Wiles ready to sit on the bench
Ladd Wiles was quick to announce his candidacy for Position 4 on the Yamhill County Circuit Court bench in the Tuesday, May 20 primary election.
The local deputy district attorney stepped forward last September, on the first day candidates could file for the office being vacated by Cal Tichenor, who is retiring Dec. 31.
Wiles will be opposed by McMinnville defense attorney and former Yamhill County Deputy District Attorney Mark Lawrence, who announced his intention one day before the March 11 filing deadline.
In order to claim the seat outright, one of the candidates must secure a majority of the votes cast next month. Otherwise, they’ll meet again in the November general election.
A major part of Wiles’ campaign strategy was to immediately file for office and make his intentions known.
“I knew when the day was,” Wiles said. “I was watching for that day. I had my objectives planned out.”
Wiles said many prosecutors advance to the bench.
Presiding Yamhill County Judge John Collins is a former local district attorney.

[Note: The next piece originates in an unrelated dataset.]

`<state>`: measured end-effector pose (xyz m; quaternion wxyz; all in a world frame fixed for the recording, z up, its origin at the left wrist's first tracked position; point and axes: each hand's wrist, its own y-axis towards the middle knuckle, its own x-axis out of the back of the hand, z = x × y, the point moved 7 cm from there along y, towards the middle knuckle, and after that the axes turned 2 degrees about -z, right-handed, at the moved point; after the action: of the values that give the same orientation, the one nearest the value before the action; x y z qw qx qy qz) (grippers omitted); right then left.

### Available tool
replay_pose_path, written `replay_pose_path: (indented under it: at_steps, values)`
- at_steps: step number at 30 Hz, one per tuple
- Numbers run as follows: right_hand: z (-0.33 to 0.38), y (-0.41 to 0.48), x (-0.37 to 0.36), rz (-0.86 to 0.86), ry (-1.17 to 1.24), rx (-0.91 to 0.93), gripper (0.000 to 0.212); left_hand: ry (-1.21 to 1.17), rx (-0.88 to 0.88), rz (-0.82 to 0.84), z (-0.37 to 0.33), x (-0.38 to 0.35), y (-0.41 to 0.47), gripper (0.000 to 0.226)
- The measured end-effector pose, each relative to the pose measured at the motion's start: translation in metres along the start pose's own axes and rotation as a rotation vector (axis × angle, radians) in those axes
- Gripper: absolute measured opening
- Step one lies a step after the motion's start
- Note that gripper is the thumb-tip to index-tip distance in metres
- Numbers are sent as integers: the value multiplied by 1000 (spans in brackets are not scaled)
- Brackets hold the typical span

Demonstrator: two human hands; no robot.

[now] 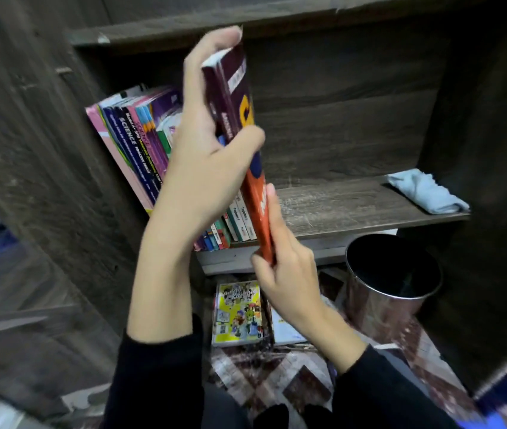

Cynthia Easterday is a former deputy district attorney. Tichenor, who also worked as a deputy district attorney, prosecuted the high profile Lacy Robancho murder case. She died in April 1998 at the hands of Jeffrey Sparks, now on Death Row at the Oregon State Prison. Collins presided over the trial.
“Prosecutors become so familiar with the court process,” Wiles said. “You see it every day. I think it’s a natural progression, from being a prosecutor to being a judge.
“I’ve always thought, ‘That could be me, that should be me. I should be on the bench, making positive decisions.’”
Wiles and his wife, U.S. Attorney Amanda Marshall, live in McMinnville with their three sons. Wiles said Yamhill County has been a wonderful place to live.
One reason he wants to be a judge is to serve the community.
“Strong courtrooms can make strong communities,” Wiles said. “As a prosecutor, I have a good foundation for protecting and serving the interests of the public. I have contact with citizens.”
He continued, “What happens in court can make a difference in a community ... a positive difference. I have the experience, judgment and legal knowledge to make a strong contribution.”
After passing the Oregon bar exam, Wiles entered private practice in Coos Bay, then joined the Coos County District Attorney’s Office a year later.
After three years, Wiles left to take a job on the legal staff of Mericom Corp., a wireless consulting firm in Wilsonville. Missing courtroom work, he became a deputy district attorney in Polk, then in Yamhill County.
“I have the experience to do the job and do it well,” Wiles said. He has prosecuted cases from petty theft to murder.
He was lead prosecutor during the recent Xavier Wolfgang murder trial. The defendant was found guilty and sentenced to life in prison for killing a Tigard man on the victims rural Sheridan property.
Wiles pointed to his experience in the areas of child support enforcement, juvenile cases, post-conviction release and civil cases, in addition to a period of time in which he was in private practice.
“No one can say they’ve done it all, but I have a broad range of experience, a good range,” Wiles said.
He said it has all led him to understand that a judge has to make fair and impartial decisions, treat defendants and victims with dignity, listen to both sides of a story and rule, knowing the law will prevail every time.
“I am willing to listen to both sides and give everyone a fair shake,” Wiles said.
He describes himself as a fair and ethical individual, with a rationality that is expressed with the proper temperament.
Born in Salem, Wiles attended Salem schools through his freshman year at Sprague High, then graduated from Churchill High, after his parents moved to Eugene.
He earned a bachelor’s degree in political science at the University of Oregon, then enrolled at the Northwestern University School of Law at Lewis & Clark College in Portland.
Wiles has good memories of being on the high school debate team for four years and debating in college for four years. Experience as a debater convinced him that law school was in his future. He said he expected to be a lawyer, and beyond that, a trial lawyer.